### Work required
Repeat only the stretch of lines below that runs from the line with "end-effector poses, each" through the line with "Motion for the", unaltered.

### Data in this exercise

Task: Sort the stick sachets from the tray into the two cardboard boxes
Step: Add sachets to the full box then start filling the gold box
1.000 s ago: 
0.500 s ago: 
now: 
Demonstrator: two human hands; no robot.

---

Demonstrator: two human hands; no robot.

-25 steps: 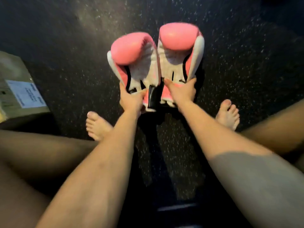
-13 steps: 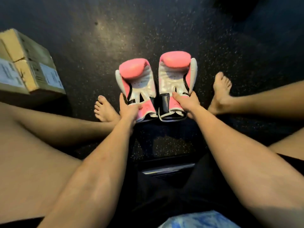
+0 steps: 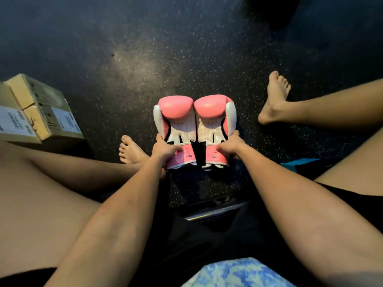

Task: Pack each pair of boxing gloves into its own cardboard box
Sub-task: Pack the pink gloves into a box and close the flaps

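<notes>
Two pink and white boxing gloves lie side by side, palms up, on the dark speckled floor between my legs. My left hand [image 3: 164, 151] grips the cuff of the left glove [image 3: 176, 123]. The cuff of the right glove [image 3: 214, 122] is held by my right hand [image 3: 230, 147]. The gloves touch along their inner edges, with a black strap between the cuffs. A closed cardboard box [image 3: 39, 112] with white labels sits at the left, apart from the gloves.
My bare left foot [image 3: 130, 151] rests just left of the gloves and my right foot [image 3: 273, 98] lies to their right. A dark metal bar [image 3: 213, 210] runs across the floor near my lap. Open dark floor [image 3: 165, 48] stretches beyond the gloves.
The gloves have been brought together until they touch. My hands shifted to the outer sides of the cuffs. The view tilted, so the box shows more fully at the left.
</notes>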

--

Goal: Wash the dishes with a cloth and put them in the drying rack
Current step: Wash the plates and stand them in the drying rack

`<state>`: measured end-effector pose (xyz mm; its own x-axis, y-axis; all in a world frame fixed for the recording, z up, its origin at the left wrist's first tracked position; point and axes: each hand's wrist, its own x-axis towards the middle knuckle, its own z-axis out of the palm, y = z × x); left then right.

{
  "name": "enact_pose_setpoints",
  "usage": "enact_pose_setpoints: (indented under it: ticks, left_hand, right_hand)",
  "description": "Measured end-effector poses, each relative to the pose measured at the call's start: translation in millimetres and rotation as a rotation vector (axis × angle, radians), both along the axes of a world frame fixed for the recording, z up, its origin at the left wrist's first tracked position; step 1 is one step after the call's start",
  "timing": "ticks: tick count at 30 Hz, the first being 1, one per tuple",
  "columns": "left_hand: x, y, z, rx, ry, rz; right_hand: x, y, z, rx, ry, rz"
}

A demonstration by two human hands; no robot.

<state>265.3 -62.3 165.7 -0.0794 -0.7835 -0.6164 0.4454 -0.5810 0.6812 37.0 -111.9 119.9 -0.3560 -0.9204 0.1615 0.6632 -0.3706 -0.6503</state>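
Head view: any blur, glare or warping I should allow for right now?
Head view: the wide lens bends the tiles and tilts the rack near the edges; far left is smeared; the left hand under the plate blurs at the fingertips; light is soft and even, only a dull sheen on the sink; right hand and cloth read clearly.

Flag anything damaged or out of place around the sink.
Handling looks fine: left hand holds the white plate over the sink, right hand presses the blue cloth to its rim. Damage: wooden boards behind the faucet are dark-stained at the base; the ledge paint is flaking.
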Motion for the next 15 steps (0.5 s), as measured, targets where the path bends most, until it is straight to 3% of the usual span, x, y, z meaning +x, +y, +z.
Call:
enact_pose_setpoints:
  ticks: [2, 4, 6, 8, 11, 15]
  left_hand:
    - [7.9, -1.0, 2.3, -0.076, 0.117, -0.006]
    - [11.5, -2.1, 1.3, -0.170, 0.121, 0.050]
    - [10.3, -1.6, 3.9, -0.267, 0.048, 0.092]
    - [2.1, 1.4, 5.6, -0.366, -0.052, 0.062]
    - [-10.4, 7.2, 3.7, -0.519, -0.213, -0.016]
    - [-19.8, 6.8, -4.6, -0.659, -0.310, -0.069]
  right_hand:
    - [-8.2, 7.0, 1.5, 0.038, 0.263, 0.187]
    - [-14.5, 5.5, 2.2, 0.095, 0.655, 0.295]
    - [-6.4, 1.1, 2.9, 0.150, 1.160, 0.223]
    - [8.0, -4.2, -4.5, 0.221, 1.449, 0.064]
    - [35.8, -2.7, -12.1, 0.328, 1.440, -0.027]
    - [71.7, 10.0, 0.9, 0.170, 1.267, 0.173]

### Completed task
  "description": "Measured end-effector poses, each relative to the pose measured at the call's start: translation in millimetres and rotation as a rotation vector (axis × angle, radians), both along the axes of a world frame fixed for the recording, z up, its origin at the left wrist's first tracked position; step 1 is one step after the call's start",
  "timing": "ticks: tick count at 30 Hz, the first being 1, one per tuple",
  "columns": "left_hand: x, y, z, rx, ry, rz; right_hand: x, y, z, rx, ry, rz"
}

A demonstration by two human hands; no robot.

<state>265.3 -62.3 165.7 -0.0794 -0.7835 -0.6164 0.4454 -0.5810 0.6812 37.0 -111.9 119.9 -0.3560 -0.9204 0.1615 0.6632 -0.3706 -0.6503</state>
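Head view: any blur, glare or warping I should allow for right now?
Head view: the wide lens bends the tiles and tilts the rack near the edges; far left is smeared; the left hand under the plate blurs at the fingertips; light is soft and even, only a dull sheen on the sink; right hand and cloth read clearly.

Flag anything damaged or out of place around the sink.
Handling looks fine: left hand holds the white plate over the sink, right hand presses the blue cloth to its rim. Damage: wooden boards behind the faucet are dark-stained at the base; the ledge paint is flaking.
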Motion for the next 15 steps (0.5 s), as measured, targets where the path bends most, until it is straight to 3% of the usual span, x, y, z meaning +x, +y, +z.

The response to the exercise is now complete.